Tuesday, January 05, 2010

Boise St 17, TCU 10

First let me say that I was rooting for TCU. Second I'm not a huge fan of defensive battles on TV. Three plays and punt are about as exciting on TV as watching bread rise when you forgot the yeast. (Watching a defensive slug match in person is another story. In person your eye can take in the whole field. That allows you to focus on the line play and/or defensive backs. TV focuses on the ball and nothing but the ball. Sometimes to the point of being faked out of their pants when the QB and running back pull off a great fake.)

For two teams averaging over 40 points a game--Boise lead the nation with 44.2 points per game and TCU was fourth with 40.7 per game--this was a pretty, well, boring game from a TV viewers perspective.

Okay. Boise State played a heck of a game. The interceptions came just when they needed them most. Brandyn Thompson had two, including one in the first half returned for 51-yards and a TD that looked for all the world like it would be the only one scored by Boise. Until he made a second INT in the second half halting a TCU drive deep in Boise territory. After that INT Boise couldn't get anything going and, on a 4th-and-9, was lined up to punt from their own 33-yard line. Except they didn't Kicker/punter Kyle Brotzman threw a 29-yard completion over the middle to Kyle Efaw. Kellen Moore then played pitch-and-catch with his receivers as they marched down the field in a drive culminating in Boise's only offensive TD.

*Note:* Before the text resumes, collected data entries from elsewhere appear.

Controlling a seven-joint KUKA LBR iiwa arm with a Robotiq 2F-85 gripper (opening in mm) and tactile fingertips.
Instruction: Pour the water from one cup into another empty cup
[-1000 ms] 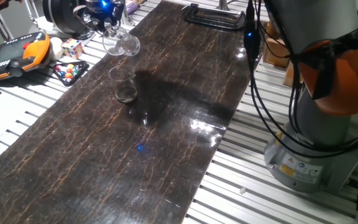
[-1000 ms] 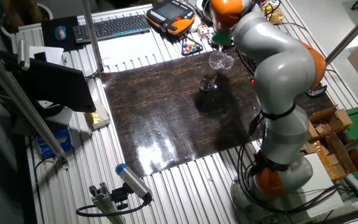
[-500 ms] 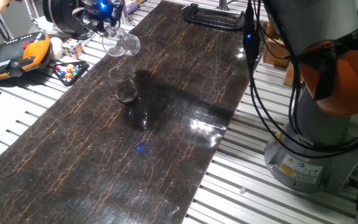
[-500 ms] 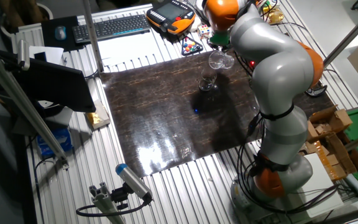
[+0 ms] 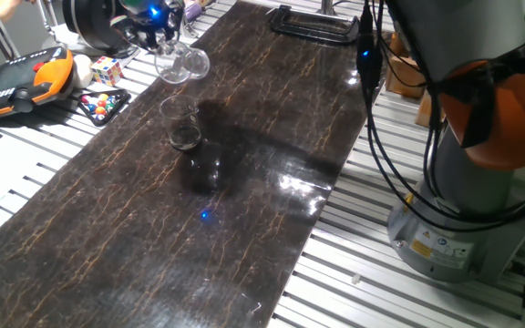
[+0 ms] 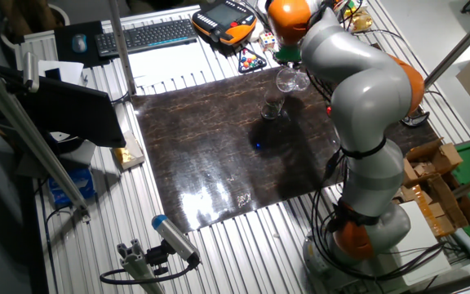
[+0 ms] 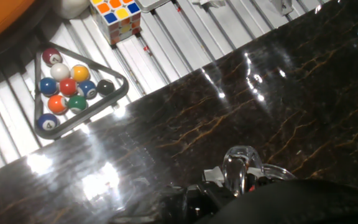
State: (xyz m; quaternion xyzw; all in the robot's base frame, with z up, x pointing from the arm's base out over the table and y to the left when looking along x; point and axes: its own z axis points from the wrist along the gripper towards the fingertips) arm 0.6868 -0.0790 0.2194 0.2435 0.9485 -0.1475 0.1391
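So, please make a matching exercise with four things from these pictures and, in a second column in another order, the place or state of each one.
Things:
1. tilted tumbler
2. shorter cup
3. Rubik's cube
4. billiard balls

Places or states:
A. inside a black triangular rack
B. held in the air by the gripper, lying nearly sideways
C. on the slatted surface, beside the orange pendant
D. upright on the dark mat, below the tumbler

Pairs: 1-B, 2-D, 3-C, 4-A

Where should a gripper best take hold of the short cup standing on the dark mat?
Around the short cup's side wall near mid-height, coming in level from an open side. It stands upright with an open mouth, and the tilted tumbler held by the gripper hangs above it.
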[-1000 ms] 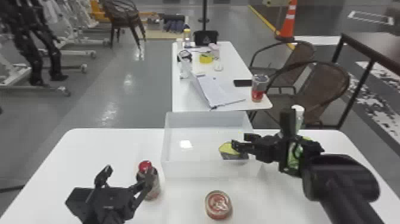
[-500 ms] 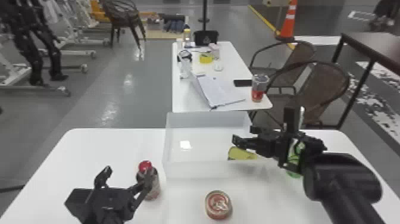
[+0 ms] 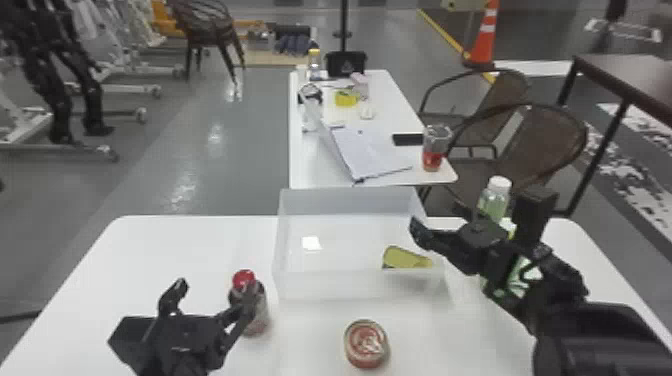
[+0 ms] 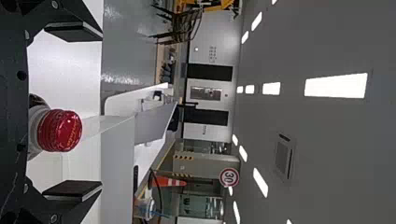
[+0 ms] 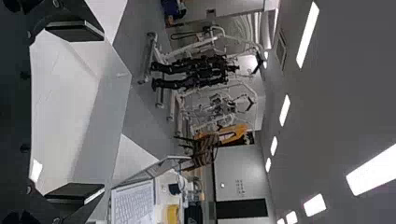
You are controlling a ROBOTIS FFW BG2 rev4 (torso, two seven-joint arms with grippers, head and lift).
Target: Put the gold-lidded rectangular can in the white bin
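Tabletop [image 3: 165, 250] is holding the white bin [image 3: 325, 287] before grey floor [image 3: 225, 175], left gripper [image 3: 215, 291] and right gripper [image 3: 441, 226] both gaping wide.

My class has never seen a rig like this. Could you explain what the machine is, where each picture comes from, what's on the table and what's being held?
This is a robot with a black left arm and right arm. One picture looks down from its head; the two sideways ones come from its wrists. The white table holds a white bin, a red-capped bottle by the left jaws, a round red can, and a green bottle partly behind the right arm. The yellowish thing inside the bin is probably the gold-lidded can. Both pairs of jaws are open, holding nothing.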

TCU quarterback Andy Dalton just seemed to be a little up tight at the start and slightly off his game when it came to ball location. He did have a respectable 25-44 for 272 yards night, but the three INTs, after tossing only five all season, were killers. One returned for a TD, one to stop a drive and eventually lead to a TD and the third with seconds on the clock as TCU again marched deep into Boise territory and threatened to tie the score. (Okay. Maybe that last one was just bad luck as the ball ricocheted around before a Boise player snatched it out of the air.)

Neither team got much going on the ground. Boise managed 77 yards on 32 rushing plays while TCU had just 36 yards on 20 ground pounders.

Boise State converted on six of 18 third downs and was 2-for-2 on fourth downs. TCU managed just one (1) of 12 on third down and was 0-1 on fourth. Each team punted eight times.

Thank goodness for that fake punt. It was the only truly exciting play in the whole game.

2 comments:

JDP said...

And TCU practiced for that fake punt play and still got faked out. The Frogs I watched last night just did not look like the same team I have been watching all season.

JDP

joated said...

When Dalton's first pass was so far off the mark (wide to the right by a good five yards) I thought they (TCU) were in for a long night. He looked like he was pressing from the start.